• Exercise directions:
Select the lines of the records containing the word "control" and list them.

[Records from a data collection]
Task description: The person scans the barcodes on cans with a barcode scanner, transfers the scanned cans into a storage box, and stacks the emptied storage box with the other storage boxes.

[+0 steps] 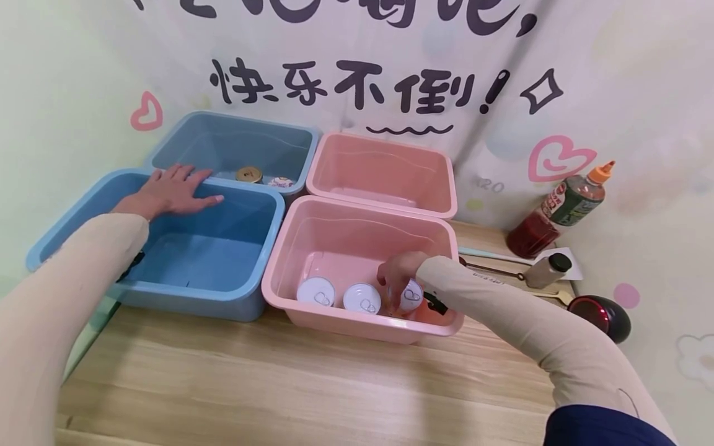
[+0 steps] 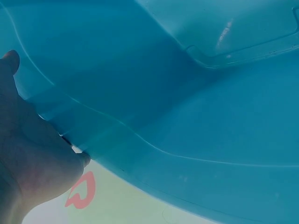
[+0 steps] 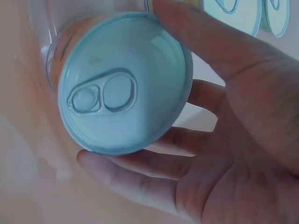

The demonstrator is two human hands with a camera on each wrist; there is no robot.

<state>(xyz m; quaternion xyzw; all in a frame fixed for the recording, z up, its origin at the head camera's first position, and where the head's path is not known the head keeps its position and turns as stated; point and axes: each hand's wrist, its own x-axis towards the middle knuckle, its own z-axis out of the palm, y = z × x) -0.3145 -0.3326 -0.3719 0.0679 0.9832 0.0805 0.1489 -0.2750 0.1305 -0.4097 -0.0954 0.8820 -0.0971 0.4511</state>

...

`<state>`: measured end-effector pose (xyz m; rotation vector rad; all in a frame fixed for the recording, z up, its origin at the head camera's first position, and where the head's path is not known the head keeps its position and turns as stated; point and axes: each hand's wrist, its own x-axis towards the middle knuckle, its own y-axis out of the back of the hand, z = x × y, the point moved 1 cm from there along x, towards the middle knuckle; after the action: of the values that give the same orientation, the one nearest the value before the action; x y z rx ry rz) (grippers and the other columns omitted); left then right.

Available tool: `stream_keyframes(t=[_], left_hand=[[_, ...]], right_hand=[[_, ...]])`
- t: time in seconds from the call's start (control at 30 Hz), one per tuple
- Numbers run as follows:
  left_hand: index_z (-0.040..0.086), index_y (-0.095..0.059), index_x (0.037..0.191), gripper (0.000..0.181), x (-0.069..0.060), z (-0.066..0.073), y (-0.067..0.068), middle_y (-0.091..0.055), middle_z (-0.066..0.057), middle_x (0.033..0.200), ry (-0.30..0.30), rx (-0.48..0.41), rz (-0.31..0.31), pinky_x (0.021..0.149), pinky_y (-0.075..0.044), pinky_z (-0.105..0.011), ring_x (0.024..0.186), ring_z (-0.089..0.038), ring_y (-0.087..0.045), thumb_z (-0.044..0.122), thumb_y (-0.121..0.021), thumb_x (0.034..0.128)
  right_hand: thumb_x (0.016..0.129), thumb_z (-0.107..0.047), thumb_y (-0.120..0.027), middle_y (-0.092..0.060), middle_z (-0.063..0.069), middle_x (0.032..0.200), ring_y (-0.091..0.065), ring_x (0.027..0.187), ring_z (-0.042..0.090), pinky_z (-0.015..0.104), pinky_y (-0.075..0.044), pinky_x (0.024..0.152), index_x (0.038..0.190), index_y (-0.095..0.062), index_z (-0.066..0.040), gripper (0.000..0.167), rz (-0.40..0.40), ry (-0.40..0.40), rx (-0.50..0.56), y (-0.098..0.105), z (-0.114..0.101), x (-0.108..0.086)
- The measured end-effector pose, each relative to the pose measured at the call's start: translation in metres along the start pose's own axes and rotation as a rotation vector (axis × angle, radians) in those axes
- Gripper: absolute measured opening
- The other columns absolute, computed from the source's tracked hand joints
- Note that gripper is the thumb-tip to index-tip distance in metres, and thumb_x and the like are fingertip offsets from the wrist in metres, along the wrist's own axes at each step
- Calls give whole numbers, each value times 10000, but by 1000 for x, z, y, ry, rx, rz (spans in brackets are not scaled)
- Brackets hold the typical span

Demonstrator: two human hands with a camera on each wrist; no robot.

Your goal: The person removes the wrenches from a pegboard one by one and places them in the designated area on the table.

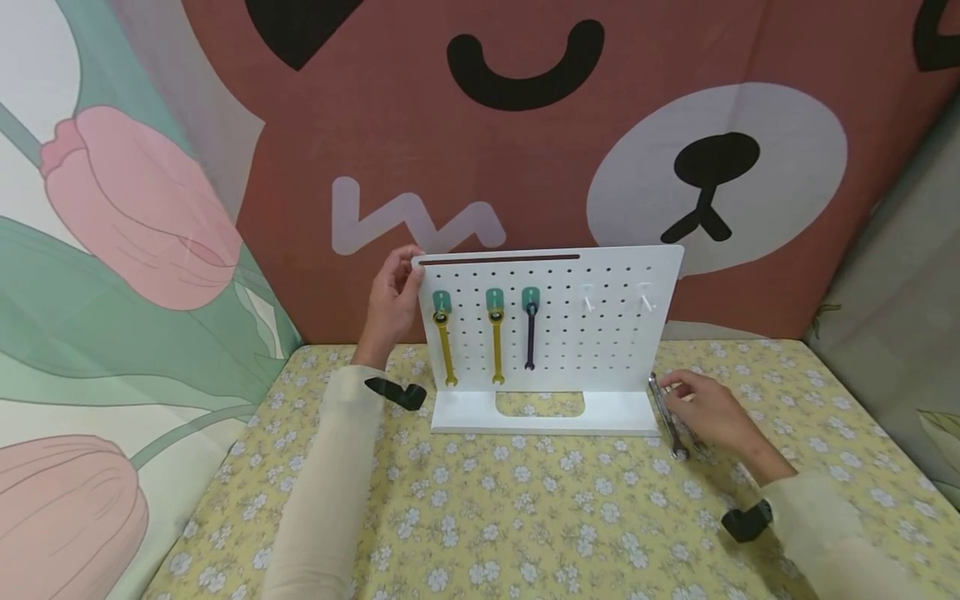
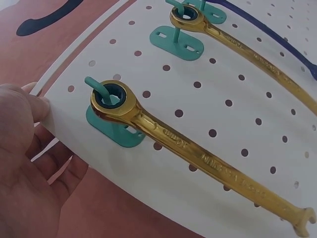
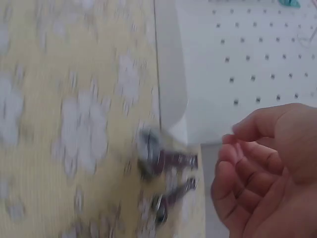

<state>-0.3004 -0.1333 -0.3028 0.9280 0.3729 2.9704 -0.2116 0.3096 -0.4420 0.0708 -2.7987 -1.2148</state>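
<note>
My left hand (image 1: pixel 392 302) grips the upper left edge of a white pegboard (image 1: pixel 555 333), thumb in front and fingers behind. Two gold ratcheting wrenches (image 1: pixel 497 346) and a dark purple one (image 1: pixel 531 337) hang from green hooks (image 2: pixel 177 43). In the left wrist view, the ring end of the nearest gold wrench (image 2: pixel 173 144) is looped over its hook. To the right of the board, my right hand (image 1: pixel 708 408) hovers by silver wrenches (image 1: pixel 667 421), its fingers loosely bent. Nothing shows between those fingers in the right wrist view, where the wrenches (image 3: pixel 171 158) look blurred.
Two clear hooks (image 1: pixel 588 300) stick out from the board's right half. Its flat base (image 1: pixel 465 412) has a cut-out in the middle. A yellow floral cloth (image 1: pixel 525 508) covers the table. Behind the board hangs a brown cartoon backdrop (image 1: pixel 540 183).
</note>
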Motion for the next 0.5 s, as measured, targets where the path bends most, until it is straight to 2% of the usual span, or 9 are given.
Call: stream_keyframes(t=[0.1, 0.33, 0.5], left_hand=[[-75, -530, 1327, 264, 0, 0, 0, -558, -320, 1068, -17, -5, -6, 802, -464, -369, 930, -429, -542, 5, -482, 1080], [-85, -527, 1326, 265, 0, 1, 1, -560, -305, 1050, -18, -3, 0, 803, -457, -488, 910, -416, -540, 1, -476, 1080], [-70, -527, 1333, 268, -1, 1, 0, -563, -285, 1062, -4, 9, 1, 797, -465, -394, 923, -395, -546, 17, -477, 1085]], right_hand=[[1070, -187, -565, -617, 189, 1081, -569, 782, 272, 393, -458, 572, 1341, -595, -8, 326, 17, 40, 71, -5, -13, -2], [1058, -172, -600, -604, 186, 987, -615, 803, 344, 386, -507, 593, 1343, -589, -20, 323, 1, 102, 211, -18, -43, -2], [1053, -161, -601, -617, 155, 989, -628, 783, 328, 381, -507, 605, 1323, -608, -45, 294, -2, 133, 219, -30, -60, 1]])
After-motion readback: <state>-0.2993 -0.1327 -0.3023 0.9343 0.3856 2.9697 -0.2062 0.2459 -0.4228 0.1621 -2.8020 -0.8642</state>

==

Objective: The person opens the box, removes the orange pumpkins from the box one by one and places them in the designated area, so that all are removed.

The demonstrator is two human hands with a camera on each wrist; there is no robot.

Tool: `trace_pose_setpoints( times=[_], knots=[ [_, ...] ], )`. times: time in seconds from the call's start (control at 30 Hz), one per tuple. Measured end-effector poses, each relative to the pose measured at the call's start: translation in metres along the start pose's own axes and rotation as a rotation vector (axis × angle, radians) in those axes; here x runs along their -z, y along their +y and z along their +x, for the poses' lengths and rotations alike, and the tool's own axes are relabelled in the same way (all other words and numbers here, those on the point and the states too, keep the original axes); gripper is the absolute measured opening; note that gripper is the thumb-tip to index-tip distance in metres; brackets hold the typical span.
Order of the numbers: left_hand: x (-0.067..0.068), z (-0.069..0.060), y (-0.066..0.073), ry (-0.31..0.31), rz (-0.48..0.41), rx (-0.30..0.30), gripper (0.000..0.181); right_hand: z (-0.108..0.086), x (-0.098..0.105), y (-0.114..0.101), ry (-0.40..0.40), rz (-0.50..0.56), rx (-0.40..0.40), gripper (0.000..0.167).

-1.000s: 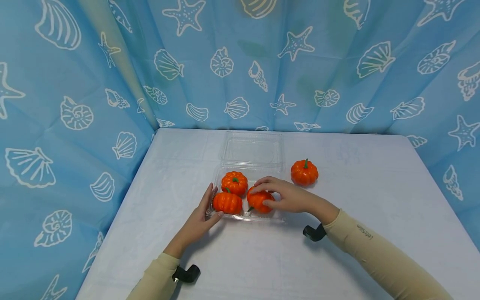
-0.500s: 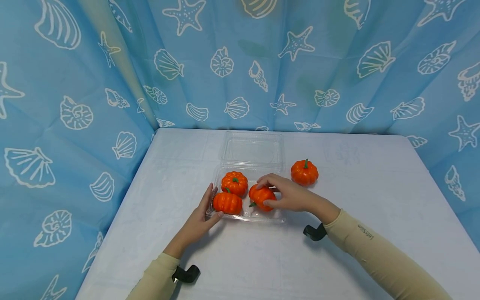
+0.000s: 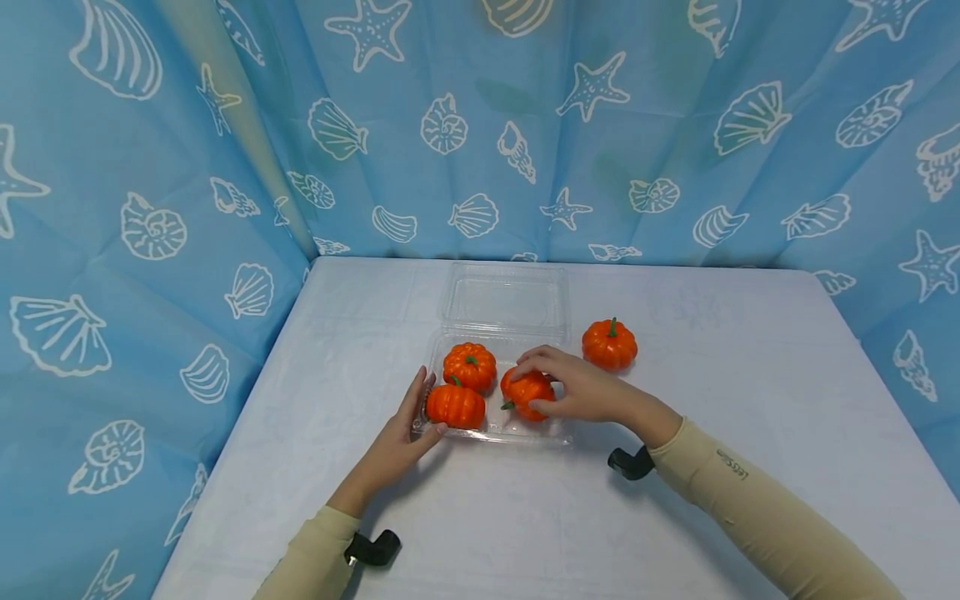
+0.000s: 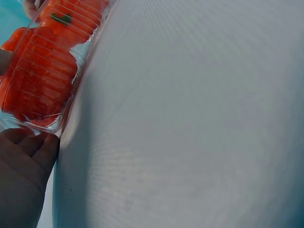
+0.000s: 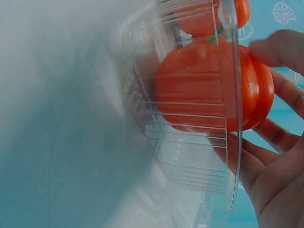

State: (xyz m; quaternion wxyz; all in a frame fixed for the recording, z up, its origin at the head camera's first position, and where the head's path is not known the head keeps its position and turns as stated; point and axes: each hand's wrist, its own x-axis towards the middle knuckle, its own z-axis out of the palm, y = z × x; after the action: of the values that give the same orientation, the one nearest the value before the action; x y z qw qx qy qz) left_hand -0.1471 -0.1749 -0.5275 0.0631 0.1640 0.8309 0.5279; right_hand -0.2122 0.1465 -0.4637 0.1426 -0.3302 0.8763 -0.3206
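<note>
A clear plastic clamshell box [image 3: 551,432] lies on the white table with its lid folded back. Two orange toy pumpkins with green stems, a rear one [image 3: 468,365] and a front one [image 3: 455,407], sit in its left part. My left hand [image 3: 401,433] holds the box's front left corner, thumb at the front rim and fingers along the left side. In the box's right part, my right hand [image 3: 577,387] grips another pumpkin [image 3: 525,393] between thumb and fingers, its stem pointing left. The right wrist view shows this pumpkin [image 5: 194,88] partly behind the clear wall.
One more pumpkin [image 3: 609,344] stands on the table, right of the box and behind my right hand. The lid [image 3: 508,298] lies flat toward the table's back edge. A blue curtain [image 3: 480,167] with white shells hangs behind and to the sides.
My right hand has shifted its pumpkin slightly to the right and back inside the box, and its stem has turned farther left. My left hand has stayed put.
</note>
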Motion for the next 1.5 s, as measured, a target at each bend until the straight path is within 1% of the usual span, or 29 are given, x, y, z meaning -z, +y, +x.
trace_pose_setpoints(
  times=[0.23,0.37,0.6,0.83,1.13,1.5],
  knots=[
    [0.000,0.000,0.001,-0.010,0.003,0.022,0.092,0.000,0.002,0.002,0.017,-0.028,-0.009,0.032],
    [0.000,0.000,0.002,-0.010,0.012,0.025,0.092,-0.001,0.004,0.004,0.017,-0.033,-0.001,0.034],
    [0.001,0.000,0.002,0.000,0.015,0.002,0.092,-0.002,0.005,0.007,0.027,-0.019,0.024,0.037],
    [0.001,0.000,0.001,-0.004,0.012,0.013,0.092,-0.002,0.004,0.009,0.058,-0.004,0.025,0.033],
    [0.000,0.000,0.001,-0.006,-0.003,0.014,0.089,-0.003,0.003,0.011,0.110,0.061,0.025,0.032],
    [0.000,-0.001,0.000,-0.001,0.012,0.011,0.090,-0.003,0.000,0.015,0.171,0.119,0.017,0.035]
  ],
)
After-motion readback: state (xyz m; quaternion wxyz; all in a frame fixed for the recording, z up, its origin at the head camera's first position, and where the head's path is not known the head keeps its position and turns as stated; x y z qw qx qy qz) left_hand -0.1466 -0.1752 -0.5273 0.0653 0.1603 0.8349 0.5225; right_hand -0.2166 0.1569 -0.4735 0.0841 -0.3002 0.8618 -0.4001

• Response area:
- t: time in seconds from the call's start (control at 30 Hz), one per tuple
Tool: `trace_pose_setpoints( times=[_], knots=[ [_, ...] ], )`. times: time in seconds from the call's start (control at 30 Hz), one per tuple. Measured end-effector poses, each relative to the pose measured at the call's start: translation in metres along the start pose's own axes and rotation as a rotation vector (axis × angle, radians) in those axes; here x runs along their -z, y along their +y and z along their +x, for the poses' lengths and rotations alike, and the tool's own axes are relabelled in the same way (all other words and numbers here, those on the point and the states too, keep the original axes); gripper is the absolute measured opening; note that gripper is the thumb-tip to index-tip distance in metres; brackets hold the typical span.

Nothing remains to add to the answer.